There were very few clues to go on. This was the pre-CCTV era, after all. Police shut the border between England and Scotland for the first time in 400 years, but didn’t manage to stop it being transported to Scotland, perhaps because it wasn’t taken there directly.
Its theft was an audacious and brave operation. Four students from the University of Glasgow had broken in to Westminster Abbey and stolen it from the Coronation Chair. They had dropped it as they took it out of the chair’s based, and it had broken into two unequal parts, which they loaded into a car.
They buried the larger part in a field in Kent for a few days, before taking both pieces across the border to Scotland.

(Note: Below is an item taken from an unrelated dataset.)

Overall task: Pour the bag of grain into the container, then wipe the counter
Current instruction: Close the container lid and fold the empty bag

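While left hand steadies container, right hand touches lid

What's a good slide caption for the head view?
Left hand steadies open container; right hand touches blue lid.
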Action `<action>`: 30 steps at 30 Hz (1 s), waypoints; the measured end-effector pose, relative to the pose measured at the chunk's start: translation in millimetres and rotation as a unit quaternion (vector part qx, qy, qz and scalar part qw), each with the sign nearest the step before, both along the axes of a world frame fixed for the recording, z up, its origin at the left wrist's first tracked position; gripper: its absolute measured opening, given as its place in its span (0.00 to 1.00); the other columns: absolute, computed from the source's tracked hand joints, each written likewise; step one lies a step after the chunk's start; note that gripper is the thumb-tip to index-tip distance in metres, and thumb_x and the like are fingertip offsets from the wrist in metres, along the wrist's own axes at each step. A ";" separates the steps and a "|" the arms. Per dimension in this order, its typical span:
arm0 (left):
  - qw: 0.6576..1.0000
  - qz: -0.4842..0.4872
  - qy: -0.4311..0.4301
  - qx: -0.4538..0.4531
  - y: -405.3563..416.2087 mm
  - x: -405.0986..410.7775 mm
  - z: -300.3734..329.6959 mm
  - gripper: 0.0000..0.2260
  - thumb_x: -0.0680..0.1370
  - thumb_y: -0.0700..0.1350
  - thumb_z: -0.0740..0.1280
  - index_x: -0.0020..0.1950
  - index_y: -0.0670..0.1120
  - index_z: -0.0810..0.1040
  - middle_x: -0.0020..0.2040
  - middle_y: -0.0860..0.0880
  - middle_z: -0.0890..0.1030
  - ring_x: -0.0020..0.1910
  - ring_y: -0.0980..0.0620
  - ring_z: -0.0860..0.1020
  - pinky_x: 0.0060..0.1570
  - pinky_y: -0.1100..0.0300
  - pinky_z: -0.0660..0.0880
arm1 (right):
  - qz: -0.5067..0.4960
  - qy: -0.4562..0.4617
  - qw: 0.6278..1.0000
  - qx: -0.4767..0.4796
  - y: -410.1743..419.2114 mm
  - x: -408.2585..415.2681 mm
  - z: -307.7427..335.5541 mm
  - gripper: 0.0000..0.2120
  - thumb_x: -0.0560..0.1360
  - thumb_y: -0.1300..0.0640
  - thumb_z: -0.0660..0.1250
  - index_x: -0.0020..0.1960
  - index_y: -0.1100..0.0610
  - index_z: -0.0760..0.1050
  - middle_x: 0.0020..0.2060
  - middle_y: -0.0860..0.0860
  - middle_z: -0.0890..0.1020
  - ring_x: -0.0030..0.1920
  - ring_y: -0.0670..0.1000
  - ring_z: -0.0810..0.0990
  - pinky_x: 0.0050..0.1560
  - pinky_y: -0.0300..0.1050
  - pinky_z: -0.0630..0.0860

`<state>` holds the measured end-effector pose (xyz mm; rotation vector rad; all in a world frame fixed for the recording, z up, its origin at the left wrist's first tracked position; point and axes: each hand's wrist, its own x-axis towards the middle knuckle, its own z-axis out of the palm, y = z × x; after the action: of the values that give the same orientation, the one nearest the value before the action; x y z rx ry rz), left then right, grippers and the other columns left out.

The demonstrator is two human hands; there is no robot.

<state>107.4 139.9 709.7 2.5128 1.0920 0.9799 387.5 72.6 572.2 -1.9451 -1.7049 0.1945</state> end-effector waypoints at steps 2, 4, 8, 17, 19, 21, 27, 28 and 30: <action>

The police had only one lead: a wrist watch found on the floor by the chair. “JGC 148” was scratched into the back of the case.
JCG were the initials of James Griffiths. He was a 28-year-old watchmaker in Guernsey who had cleaned the watch in late December 1947. The number 148 signified that the work had been completed in January 1948: three years before the Stone’s theft.
A million to one chance
He came to London on 6 February 1951 and poisitively identified the marking as his own. The Coventry Evening Telegraph reported that he’d stated “the chances of there being any other repairer’s markings being idencical with his are about a million to one [and] that it was highly unlikely that any other watch repairer with the same initials would have cleaned a watch on the very same day as himself”.
Unfortunately, Griffiths couldn’t remember who had brought in the watch, or claimed it.
The stone returned to England in April 1951. It had been left on the altar at Arbroath Abbey, where Scotland had declared its independence in 1320.
Police charged the four students who had taken it, but didn’t prosecute.